Let me say to the hon. Member for Peterborough (Mr Jackson) that I regret the use of guillotines full stop, but sometimes they are necessary. However, I sat in the House in opposition for 18 years, and the first Bill I sat on—the Housing Bill, in early 1980, 30 years ago—was the subject of the most ruthless guillotining, and that on a major measure. There are plenty of other measures of profound importance that were also the subject of guillotining.

My view, both in government and in opposition, has been that the House—certainly over the 30 years in which I have been in it—has not got right the way in which it should deal effectively with legislation on the Floor of the House, and I think that there is a better way. We need to provide for more time, but if we do that, the quid pro quo needs to be limits on speeches, so that people can constructively take part.
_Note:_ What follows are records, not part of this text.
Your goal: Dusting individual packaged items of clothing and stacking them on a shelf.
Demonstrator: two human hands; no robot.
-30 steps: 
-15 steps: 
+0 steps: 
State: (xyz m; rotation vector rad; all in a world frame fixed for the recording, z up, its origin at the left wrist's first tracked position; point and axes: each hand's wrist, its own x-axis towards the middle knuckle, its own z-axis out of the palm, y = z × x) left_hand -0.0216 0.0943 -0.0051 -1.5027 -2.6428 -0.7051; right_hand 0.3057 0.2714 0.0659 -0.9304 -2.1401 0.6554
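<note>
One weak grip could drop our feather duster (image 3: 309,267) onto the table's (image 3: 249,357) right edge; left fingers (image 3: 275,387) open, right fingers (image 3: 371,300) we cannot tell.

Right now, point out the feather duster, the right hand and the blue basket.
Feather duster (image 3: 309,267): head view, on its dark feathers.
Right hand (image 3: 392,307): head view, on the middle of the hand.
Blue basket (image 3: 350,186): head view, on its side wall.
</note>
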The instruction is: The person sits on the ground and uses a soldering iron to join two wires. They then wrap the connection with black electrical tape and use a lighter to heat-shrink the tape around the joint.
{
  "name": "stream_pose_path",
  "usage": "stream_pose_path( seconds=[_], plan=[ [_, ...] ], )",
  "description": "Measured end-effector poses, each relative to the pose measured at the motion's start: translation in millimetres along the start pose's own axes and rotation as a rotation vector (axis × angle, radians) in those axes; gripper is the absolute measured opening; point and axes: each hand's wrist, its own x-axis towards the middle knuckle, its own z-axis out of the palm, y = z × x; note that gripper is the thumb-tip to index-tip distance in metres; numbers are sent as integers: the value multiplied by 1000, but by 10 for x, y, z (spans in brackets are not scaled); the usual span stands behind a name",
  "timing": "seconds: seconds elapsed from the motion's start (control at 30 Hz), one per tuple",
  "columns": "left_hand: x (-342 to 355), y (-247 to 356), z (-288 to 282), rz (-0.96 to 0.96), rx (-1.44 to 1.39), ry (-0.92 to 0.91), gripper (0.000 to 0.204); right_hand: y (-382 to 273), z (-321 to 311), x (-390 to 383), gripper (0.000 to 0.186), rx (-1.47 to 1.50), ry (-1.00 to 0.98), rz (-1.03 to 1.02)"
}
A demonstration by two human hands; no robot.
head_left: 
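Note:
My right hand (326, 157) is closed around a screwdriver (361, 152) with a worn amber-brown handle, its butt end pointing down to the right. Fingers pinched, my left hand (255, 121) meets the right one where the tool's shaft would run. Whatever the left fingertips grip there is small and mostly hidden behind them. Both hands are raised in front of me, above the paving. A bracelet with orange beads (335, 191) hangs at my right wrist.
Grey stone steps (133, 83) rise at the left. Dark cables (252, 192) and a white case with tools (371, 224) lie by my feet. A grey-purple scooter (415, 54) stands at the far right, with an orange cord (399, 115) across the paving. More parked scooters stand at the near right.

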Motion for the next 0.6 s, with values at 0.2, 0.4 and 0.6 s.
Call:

We also need to look at something that I facilitated on at least one occasion, which is ensuring that when the business is subject to programming or guillotining, some Opposition and Back-Bench amendments can also be the subject of votes. I put those proposals before the House for consideration.

I have set out our view on many of the proposals that are, and will be, the subject of a broad consensus. As I have said, on every proposal that the Deputy Prime Minister brings forward, we shall seek constructively to work with the Government to achieve consensus. However, it seems that consensus was the last thing on the mind of the governing parties, when one turns to some of the elements of the coalition agreement. In his first speech as Deputy Prime Minister, outside the House, the right hon. Gentleman told the nation that he proposed to secure the biggest shake-up of our democracy since the Reform Act of 1832. He described the Reform Act of 1832 as a “landmark”, from

“politicians who refused to sit back and do nothing while huge swathes of the population remained helpless against vested interests. Who stood up for the freedom of the many”—

we have heard that phrase before—

“not the privilege of the few.”

Well, not quite, Mr Speaker, for the truth is that even after the passage of the Great Reform Act of 1832, huge swathes of the population—92% of the population—remained without a vote, helpless in the face of vested interests. The Reform Act of 1832 gave the vote, a limited franchise, to the property-owning class, of whom there were remarkably few, and deliberately ensured that nobody else had the vote—no women, no working men; just 16% of men, and no women whatever.

Let me also say to the right hon. Gentleman that had the Great Reform Act been the landmark in democracy that he suggested—I do not know where he got that from; certainly not even from Wikipedia—none of the agitation of the Chartist movement that followed would have been necessary. Those of us who know a little bit of history will remember that it was the wholly dashed expectations of 1832 that fired up the great Chartist movement. However, the comparison with 1832, if not appropriate, is certainly heavy with unintended irony, for, however limited the effect, the first Reform Act at least extended the franchise. The programme to which the right hon. Gentleman has signed up will reduce the franchise, as I will explain. Some reform!